◆ WHAT YOU NEED TO DO
In the listing below, locate the line containing "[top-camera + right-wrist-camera" and the line containing "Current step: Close". Output both of them and every line between, exactly as written, and nothing more.
::: MATERIAL PROVIDED :::
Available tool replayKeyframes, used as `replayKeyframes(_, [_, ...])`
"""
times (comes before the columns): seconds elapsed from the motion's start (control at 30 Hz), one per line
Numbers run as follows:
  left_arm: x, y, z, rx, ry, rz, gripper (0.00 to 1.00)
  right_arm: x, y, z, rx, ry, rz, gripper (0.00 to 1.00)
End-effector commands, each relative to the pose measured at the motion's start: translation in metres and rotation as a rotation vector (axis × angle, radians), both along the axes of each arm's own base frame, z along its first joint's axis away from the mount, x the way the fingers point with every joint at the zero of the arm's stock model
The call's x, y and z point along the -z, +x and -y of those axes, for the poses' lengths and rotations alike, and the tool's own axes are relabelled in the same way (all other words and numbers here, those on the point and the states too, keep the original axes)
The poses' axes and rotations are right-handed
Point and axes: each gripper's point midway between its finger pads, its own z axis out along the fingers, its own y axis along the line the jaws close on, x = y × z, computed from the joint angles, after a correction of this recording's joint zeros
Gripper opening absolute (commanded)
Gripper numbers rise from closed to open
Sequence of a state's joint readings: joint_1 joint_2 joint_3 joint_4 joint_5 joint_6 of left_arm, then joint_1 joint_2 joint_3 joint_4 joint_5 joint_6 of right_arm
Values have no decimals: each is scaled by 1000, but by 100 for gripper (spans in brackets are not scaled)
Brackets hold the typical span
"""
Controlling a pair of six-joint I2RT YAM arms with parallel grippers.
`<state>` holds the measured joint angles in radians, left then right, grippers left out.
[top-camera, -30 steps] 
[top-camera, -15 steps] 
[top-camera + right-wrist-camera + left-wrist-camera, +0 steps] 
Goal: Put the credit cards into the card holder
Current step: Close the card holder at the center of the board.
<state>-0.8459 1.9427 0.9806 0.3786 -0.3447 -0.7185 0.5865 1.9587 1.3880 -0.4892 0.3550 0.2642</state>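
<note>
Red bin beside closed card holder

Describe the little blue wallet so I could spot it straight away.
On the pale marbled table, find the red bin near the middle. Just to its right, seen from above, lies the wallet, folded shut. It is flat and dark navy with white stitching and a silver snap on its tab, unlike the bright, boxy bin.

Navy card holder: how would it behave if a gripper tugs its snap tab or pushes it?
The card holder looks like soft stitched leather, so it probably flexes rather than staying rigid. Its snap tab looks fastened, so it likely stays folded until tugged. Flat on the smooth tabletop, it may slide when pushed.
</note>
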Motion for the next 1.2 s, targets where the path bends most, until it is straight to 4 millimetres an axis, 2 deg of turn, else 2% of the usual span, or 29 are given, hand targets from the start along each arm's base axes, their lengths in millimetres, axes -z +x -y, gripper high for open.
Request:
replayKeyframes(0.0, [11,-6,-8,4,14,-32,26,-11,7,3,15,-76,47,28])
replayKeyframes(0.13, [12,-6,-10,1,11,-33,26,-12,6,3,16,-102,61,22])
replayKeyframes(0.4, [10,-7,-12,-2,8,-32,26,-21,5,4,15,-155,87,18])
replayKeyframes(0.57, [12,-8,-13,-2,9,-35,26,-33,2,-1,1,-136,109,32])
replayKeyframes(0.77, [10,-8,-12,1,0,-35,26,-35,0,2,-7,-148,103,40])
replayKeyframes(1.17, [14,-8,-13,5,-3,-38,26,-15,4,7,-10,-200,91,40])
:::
◆ EXERCISE ANSWER
[top-camera + right-wrist-camera + left-wrist-camera, +0 steps] 
Goal: Put the credit cards into the card holder
Current step: Close the card holder at the center of the board.

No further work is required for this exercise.